When I read these statistics, I cried. I thought of my younger self and how long I’ve spent battling my own self-image; feeling disgusted with myself for finishing a meal and breaking down when I can’t fit into clothes I bought years ago. Eating disorders are lonely diseases; so many young women are suffering from them silently, side by side, without ever seeking solidarity in each other. 

mental health signs on a fence Photo by Dan Meyers from Unsplash That’s why NEDA week aims to show people they’re not alone—that far more people than you’d like to imagine are going through the same thing as you. While I think this goal is achieved, in doing so, it can harm the people they’re trying to help. Flooding social media with content pertaining to EDs doesn’t aid people who are still in the depths of or recovering from their eating disorder. 

The problem isn’t just the high saturation of ED content, but the fact that EDs are competitive. You want to be the thinnest, the most disciplined, and the most anorexic. When people speak about their ED online, it can often trigger the competitive nature of others’ EDs. For example, I find the TikTok series titled “what I eat in a day” to be extremely harmful, especially when the person details their workout routine alongside. I’ve been in ED recovery for three years, but can still be thrown back into the depths of my disorder when I see that kind of content. I cannot help but compare myself to these people, and ask: do they eat better than I do? And by better, I mean less.

phone with tiktok application on phone Photo by cottonbro from Pexels

For many, EDs are a vicious cycle of restriction, recovery, and relapse.

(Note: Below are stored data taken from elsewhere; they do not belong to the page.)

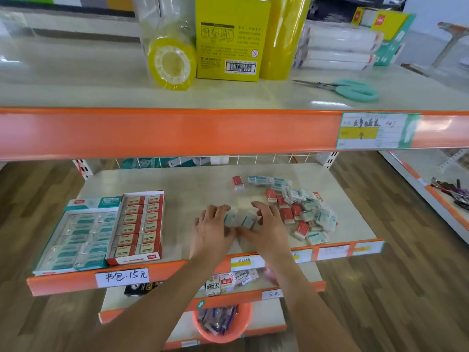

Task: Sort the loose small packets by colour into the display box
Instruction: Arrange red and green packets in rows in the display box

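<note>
On the middle shelf, my left hand [212,228] and my right hand [267,224] hold a short row of teal-and-white packets [241,219] between them, fingers curled round its two ends. A loose pile of red and teal packets [302,212] lies to the right of my hands. One red packet [238,182] sits apart behind the pile. At the left stand two display boxes: a teal box [83,235] filled with teal packets and a red box [138,227] filled with red packets.
The orange shelf edge [177,273] runs just in front of my wrists. The upper shelf carries yellow tape rolls [172,63], a yellow carton [229,39] and teal scissors [355,90]. Lower shelves hold small cartons [223,282] and an orange tub [223,323].
</note>
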`<state>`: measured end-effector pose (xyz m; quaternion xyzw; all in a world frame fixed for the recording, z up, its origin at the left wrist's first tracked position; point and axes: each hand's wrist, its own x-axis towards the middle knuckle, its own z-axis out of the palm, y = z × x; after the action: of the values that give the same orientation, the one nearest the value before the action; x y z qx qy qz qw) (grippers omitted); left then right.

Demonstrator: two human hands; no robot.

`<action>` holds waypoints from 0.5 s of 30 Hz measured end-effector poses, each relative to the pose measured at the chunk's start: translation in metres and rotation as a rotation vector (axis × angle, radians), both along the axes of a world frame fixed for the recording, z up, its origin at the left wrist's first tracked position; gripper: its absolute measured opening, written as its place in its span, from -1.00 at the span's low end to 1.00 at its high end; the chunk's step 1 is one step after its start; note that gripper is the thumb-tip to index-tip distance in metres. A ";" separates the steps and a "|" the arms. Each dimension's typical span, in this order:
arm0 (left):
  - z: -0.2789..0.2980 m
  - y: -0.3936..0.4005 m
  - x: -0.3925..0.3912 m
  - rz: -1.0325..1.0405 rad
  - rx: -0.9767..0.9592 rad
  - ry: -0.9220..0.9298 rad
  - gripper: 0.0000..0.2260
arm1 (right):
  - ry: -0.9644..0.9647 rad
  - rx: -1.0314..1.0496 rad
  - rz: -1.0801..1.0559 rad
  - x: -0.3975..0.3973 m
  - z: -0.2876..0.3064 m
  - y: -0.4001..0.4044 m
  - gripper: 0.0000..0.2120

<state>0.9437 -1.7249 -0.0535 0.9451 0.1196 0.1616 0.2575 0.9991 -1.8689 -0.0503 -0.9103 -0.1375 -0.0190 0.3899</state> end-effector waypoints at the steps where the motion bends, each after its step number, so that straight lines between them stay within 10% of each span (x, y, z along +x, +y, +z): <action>1: 0.000 0.000 0.000 0.016 0.007 0.011 -0.57 | -0.004 -0.001 -0.021 0.000 -0.001 0.001 -0.32; 15: 0.006 0.000 -0.005 0.120 -0.106 -0.025 -0.69 | -0.007 0.056 0.020 -0.006 -0.001 -0.002 -0.68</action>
<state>0.9387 -1.7245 -0.0480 0.9192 0.1811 0.1822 0.2985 0.9928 -1.8714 -0.0509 -0.8975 -0.1474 -0.0221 0.4150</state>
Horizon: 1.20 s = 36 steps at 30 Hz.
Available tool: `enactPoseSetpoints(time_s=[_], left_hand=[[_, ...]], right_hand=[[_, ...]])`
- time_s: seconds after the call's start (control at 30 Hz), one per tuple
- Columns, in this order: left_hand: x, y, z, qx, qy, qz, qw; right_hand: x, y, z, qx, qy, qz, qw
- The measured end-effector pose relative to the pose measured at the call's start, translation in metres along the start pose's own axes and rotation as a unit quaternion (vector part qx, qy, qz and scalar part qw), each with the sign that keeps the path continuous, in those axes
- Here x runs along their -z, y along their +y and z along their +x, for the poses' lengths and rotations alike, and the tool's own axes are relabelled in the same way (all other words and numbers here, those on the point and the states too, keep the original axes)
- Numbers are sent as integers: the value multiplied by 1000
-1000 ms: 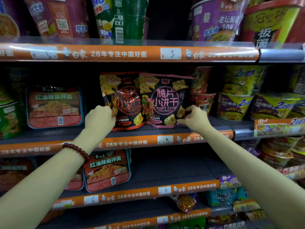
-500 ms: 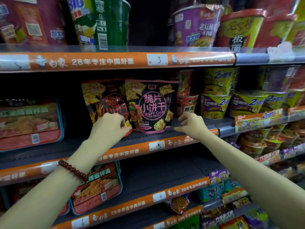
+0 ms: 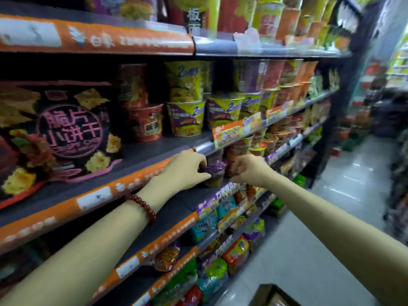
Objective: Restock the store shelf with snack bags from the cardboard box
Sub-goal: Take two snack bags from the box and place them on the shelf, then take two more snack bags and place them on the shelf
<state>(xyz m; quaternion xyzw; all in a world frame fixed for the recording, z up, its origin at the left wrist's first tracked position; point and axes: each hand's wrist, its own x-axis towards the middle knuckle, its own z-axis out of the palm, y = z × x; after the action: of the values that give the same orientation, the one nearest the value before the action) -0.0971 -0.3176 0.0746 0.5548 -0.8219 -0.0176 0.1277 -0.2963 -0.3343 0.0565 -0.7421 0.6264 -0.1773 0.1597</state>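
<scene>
Currently, head view only, blurred:
snack bag (image 3: 66,138): black with pink print, upright on the middle shelf (image 3: 141,151) at far left, clear of both hands.
left hand (image 3: 187,168): beaded bracelet (image 3: 141,204) on the wrist, fingers curled in front of the shelf's front edge, beside a purple cup (image 3: 215,173) on the level below; contact with the cup can't be told.
right hand (image 3: 249,170): loosely fisted just right of that cup, nothing visibly held.
noodle cups (image 3: 187,118): stacked on the shelf right of the bag.
cardboard box (image 3: 273,295): open corner on the floor, bottom edge of frame, under the right forearm.
</scene>
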Motion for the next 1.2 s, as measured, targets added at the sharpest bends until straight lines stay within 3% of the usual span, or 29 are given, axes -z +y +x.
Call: enactPoseSetpoints(time_s=[0.27, 0.57, 0.97, 1.2], left_hand=[[-104, 69, 78, -80, -107, -68, 989], [-216, 124, 139, -183, -218, -90, 954], [-424, 146, 136, -202, -337, -90, 915], [-566, 141, 108, -164, -386, -101, 902]], right_hand=[[2, 129, -22, -126, -15, -2, 992], [-35, 245, -57, -299, -1, 56, 953], [-206, 377, -95, -428, -51, 124, 894], [-332, 460, -125, -475, -10, 153, 867]])
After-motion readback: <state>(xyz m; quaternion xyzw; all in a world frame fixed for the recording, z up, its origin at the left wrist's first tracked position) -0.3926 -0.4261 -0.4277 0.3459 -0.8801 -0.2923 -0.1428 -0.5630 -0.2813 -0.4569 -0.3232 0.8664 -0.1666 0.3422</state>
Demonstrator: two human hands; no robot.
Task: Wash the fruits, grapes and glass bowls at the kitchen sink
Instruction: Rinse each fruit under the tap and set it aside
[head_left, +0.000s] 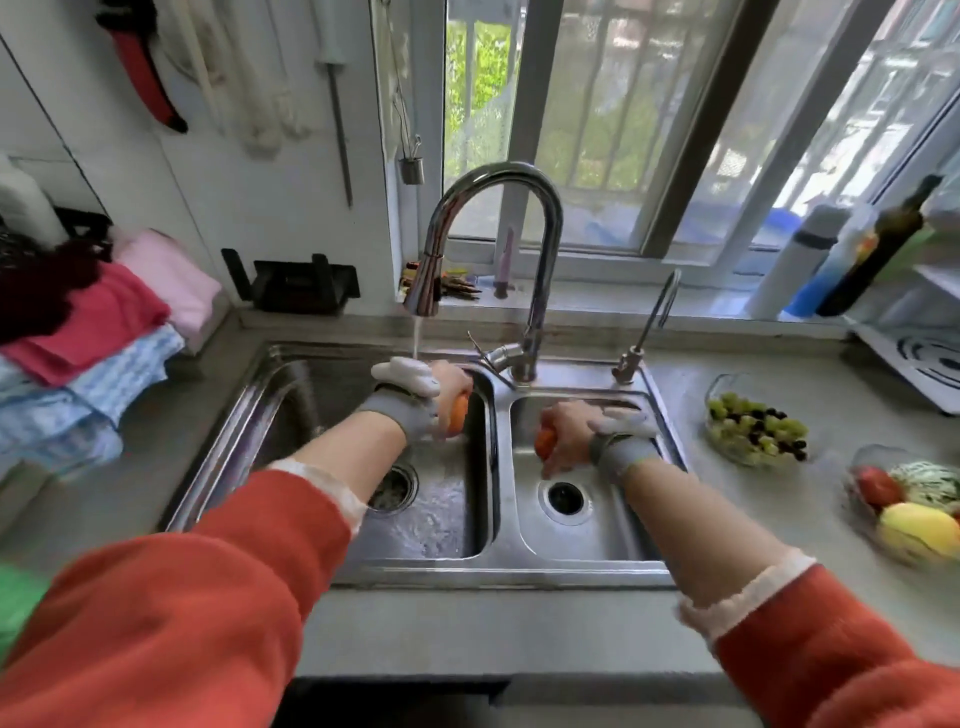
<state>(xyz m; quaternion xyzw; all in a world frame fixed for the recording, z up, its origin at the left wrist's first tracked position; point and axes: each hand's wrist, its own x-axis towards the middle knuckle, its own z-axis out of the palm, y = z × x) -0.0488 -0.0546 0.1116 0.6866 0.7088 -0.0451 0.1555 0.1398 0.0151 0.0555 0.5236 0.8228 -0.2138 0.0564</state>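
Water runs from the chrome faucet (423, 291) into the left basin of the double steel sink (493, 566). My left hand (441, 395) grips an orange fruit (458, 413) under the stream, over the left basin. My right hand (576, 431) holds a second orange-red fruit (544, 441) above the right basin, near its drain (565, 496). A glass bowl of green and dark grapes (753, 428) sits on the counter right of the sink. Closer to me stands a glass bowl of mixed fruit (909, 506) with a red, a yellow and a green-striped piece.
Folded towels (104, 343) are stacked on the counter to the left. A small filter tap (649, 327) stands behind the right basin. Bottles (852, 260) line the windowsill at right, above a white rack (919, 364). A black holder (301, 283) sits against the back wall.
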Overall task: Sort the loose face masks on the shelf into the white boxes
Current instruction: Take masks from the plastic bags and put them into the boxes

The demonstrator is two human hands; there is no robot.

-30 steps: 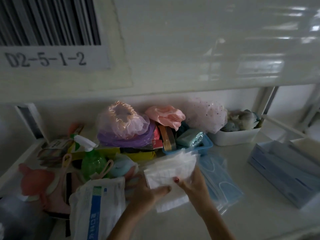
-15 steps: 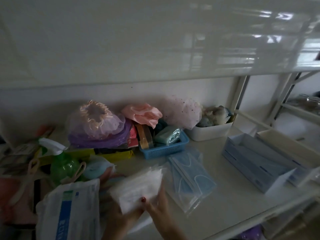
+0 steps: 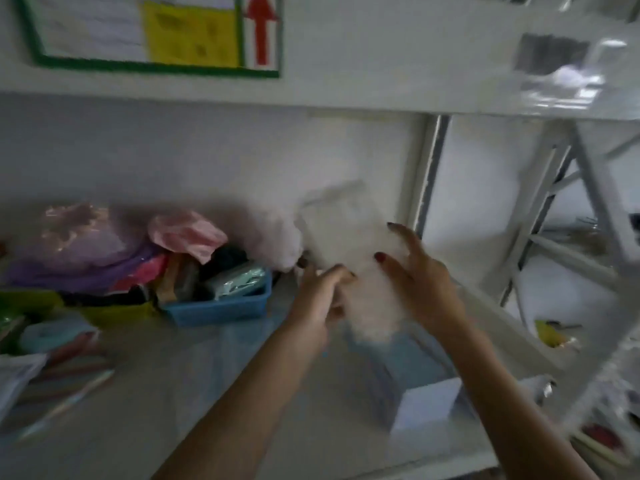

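Note:
A stack of white face masks is held up in the air, blurred by motion. My left hand grips its lower left edge. My right hand presses the stack's right side with thumb and spread fingers. Under the stack sits an open box with a white end flap and blue masks inside. More blue masks in a clear bag lie on the shelf to the left of the box.
A blue basket of small packets stands at the back, beside pink and purple shower caps. Packets and a bag lie at the far left. A white shelf upright and a diagonal brace rise on the right.
Both hands have carried the white mask stack up and to the right, from low over the shelf's left side to above the open box. The view has swung right.

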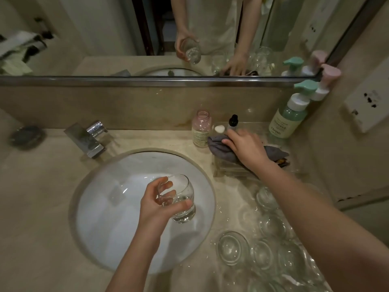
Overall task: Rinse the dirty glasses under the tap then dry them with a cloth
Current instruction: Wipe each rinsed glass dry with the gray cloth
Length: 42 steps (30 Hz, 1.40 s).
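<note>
A beige stone counter [42, 207] surrounds a round white sink [117, 218]. Over the sink, the left hand [160, 205] curls around a tilted glass [183, 201]. Right of the sink, the right hand [246, 148] lies on a grey cloth [221, 149], fingers extended; more glasses [233, 247] stand nearer the person
</note>
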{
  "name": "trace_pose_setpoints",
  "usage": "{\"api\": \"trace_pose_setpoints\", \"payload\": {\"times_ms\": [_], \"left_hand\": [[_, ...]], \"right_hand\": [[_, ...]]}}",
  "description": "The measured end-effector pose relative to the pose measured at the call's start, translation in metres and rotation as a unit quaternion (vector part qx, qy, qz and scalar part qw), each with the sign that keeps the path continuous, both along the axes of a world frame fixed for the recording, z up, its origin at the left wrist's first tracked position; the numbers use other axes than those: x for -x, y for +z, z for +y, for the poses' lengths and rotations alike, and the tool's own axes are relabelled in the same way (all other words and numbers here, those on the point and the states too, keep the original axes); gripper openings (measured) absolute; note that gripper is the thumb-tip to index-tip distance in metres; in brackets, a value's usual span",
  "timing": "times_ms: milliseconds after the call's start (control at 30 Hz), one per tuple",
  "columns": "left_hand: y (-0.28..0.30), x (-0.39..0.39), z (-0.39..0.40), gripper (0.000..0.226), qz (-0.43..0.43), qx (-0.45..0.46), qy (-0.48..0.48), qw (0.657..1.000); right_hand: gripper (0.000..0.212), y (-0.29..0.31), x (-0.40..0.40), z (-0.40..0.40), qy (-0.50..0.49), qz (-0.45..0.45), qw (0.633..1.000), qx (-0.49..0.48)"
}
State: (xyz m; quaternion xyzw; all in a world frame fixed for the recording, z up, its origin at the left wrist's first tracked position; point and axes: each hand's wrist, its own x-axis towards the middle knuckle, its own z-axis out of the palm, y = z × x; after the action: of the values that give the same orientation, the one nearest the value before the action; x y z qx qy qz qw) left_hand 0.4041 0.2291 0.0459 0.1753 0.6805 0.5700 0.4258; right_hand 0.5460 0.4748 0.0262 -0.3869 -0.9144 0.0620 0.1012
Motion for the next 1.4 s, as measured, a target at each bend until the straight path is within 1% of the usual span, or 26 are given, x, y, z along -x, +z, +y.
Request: {"api": "trace_pose_setpoints", "payload": {"times_ms": [67, 133, 233, 300, 333, 400, 500, 600, 667, 700, 767, 867, 933, 1000, 1100, 1167, 1267, 1333, 1400], "left_hand": [[0.004, 0.004, -0.002, 0.096, -0.001, -0.009, 0.002, 1.000], [0.008, 0.011, -0.004, 0.091, -0.002, -0.024, 0.003, 1.000], [0.018, 0.024, -0.008, 0.091, -0.005, -0.056, 0.009, 0.998], [0.026, 0.034, -0.013, 0.086, -0.006, -0.078, 0.007, 0.997], [0.032, 0.040, -0.016, 0.083, -0.007, -0.091, 0.004, 0.996], [0.043, 0.052, -0.022, 0.084, -0.015, -0.117, -0.002, 0.993], [0.061, 0.069, -0.034, 0.085, -0.031, -0.161, -0.013, 0.986], [0.078, 0.077, -0.047, 0.085, -0.049, -0.207, -0.041, 0.976], [0.084, 0.080, -0.056, 0.081, -0.057, -0.223, -0.044, 0.972], [0.086, 0.081, -0.062, 0.078, -0.057, -0.227, -0.043, 0.971], [0.088, 0.084, -0.073, 0.072, -0.042, -0.237, -0.040, 0.970], [0.094, 0.086, -0.090, 0.057, 0.001, -0.238, -0.058, 0.970], [0.097, 0.088, -0.101, 0.050, 0.014, -0.248, -0.068, 0.966], [0.097, 0.090, -0.110, 0.049, 0.003, -0.251, -0.074, 0.965], [0.098, 0.092, -0.123, 0.049, -0.058, -0.247, -0.082, 0.964], [0.100, 0.092, -0.129, 0.050, -0.087, -0.248, -0.094, 0.960], [0.105, 0.091, -0.131, 0.047, -0.115, -0.260, -0.120, 0.951], [0.107, 0.088, -0.131, 0.048, -0.095, -0.254, -0.128, 0.954], [0.113, 0.085, -0.131, 0.050, -0.042, -0.247, -0.128, 0.960]], "right_hand": [[0.029, 0.014, 0.007, -0.010, -0.010, 0.055, 0.998, 0.005], [0.028, 0.032, 0.013, -0.022, -0.026, 0.129, 0.990, 0.041], [0.023, 0.062, 0.022, -0.050, -0.050, 0.259, 0.960, 0.093], [0.018, 0.082, 0.028, -0.077, -0.058, 0.318, 0.940, 0.110], [0.015, 0.091, 0.032, -0.092, -0.059, 0.340, 0.931, 0.119], [0.010, 0.105, 0.042, -0.123, -0.053, 0.380, 0.913, 0.138], [0.009, 0.117, 0.060, -0.170, -0.046, 0.440, 0.877, 0.190], [0.016, 0.126, 0.082, -0.216, -0.043, 0.491, 0.836, 0.240], [0.018, 0.127, 0.096, -0.240, -0.050, 0.528, 0.809, 0.254], [0.021, 0.127, 0.102, -0.251, -0.054, 0.540, 0.801, 0.252], [0.027, 0.127, 0.113, -0.271, -0.057, 0.548, 0.802, 0.230], [0.049, 0.128, 0.127, -0.301, -0.072, 0.530, 0.821, 0.199], [0.056, 0.127, 0.133, -0.317, -0.086, 0.516, 0.833, 0.179], [0.053, 0.124, 0.139, -0.329, -0.097, 0.515, 0.836, 0.165], [0.044, 0.123, 0.142, -0.339, -0.109, 0.506, 0.843, 0.146], [0.043, 0.126, 0.140, -0.341, -0.113, 0.509, 0.836, 0.168], [0.042, 0.132, 0.135, -0.340, -0.110, 0.546, 0.802, 0.215], [0.036, 0.136, 0.132, -0.341, -0.114, 0.573, 0.778, 0.230], [0.038, 0.138, 0.129, -0.345, -0.126, 0.582, 0.775, 0.213]]}}
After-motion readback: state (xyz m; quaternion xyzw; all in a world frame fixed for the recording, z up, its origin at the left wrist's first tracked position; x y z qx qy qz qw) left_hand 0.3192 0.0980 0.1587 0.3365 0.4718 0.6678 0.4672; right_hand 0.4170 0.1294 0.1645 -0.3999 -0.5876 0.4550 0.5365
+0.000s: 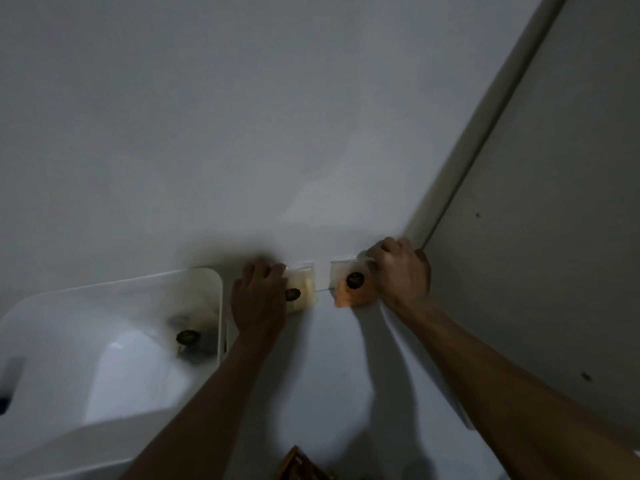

Everyone has different experiences with their ED and different triggers. It’s difficult to know whether what you’re saying is helpful or harmful. You want to acknowledge the pervasiveness of diet culture without contributing to it. That’s a fine line to walk. 

I won’t pretend to know the answers—there is likely no perfect way to talk about EDs without potentially triggering someone’s. But being aware of content that is often harmful, and making sure not to share it, is important. Equally important is when you do engage in difficult discussions around EDs and body image, be aware of your subconscious fatphobia and internalization of diet culture. 

Think before you speak, and work hard to not let your words impede your relationship with your own body or the relationships your loved ones have with theirs.